** Dataset extract follows **

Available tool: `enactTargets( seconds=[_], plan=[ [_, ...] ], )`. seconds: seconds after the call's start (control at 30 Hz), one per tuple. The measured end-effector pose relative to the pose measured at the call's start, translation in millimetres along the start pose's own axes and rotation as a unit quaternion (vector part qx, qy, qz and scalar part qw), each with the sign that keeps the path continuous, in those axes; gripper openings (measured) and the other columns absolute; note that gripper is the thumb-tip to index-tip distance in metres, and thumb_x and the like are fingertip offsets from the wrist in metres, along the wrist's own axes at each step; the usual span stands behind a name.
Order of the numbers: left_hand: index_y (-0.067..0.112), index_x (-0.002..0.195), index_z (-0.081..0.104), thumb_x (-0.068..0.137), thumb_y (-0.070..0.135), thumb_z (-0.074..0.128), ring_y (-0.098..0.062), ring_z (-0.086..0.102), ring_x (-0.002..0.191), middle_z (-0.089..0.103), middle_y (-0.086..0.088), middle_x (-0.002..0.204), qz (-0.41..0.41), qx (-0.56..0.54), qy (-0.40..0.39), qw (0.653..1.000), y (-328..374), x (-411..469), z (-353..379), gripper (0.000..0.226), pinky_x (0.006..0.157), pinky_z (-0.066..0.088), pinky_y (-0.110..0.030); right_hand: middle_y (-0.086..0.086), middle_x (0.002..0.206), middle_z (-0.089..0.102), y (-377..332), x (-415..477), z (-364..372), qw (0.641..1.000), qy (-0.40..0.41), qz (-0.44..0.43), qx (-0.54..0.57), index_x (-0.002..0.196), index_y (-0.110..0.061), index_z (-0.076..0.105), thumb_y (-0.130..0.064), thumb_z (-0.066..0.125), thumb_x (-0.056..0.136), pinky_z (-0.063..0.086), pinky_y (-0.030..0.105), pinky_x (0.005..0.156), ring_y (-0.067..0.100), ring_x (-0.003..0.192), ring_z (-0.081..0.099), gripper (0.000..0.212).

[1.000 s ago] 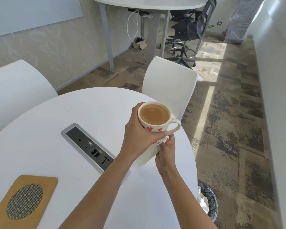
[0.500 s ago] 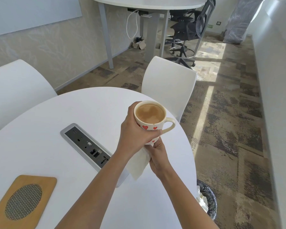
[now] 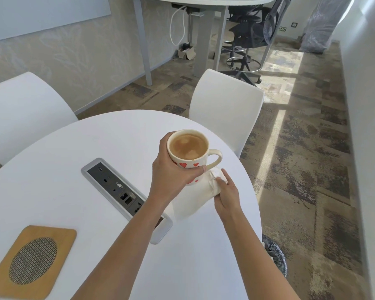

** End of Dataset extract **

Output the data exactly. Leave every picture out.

__Response below__
Available tool: `enactTargets( seconds=[_], plan=[ [_, ...] ], )`. seconds: seconds after the call's start (control at 30 Hz), one per tuple. The measured end-effector pose relative to the pose measured at the call's start, translation in millimetres along the start pose's own axes and rotation as a unit quaternion (vector part qx, qy, qz and scalar part qw), each with the sign that keeps the path continuous, in those axes; gripper openings (measured) and the other columns absolute; note that gripper is the thumb-tip to index-tip distance in metres, and thumb_x and the like are fingertip offsets from the wrist in metres, along the wrist's own axes at each step; the usual span stands behind a name.
Order of the numbers: left_hand: index_y (-0.067..0.112), index_x (-0.002..0.195), index_z (-0.081..0.104), thumb_x (-0.068..0.137), thumb_y (-0.070..0.135), thumb_z (-0.074..0.128), ring_y (-0.098..0.062), ring_z (-0.086..0.102), ring_x (-0.002..0.191), middle_z (-0.089..0.103), middle_y (-0.086..0.088), middle_x (-0.002..0.204), qz (-0.41..0.41), qx (-0.56..0.54), qy (-0.40..0.39), qw (0.653..1.000), y (-328..374), x (-411..469), z (-353..379), gripper (0.000..0.226), pinky_x (0.006..0.157), pinky_z (-0.066..0.088), pinky_y (-0.110..0.030); right_hand: middle_y (-0.086..0.086), middle_x (0.002..0.206), middle_z (-0.089..0.102), y (-377..332), x (-415..477), z (-364..372), qw (0.641..1.000), qy (-0.40..0.41), qz (-0.44..0.43), qx (-0.54..0.57), index_x (-0.002..0.196), index_y (-0.110..0.061), index_z (-0.076..0.105), thumb_y (-0.130..0.064), thumb_z (-0.066..0.125), thumb_x (-0.056..0.136), pinky_z (-0.063..0.086), pinky_y (-0.030..0.105), pinky_x (0.005..0.156), ring_y (-0.067..0.100), ring_x (-0.003..0.192), ring_z (-0.081..0.099), gripper (0.000..0.212).

[1.000 s ago] 
[0.500 s ago] 
[now] 

Nothing further is needed for the answer.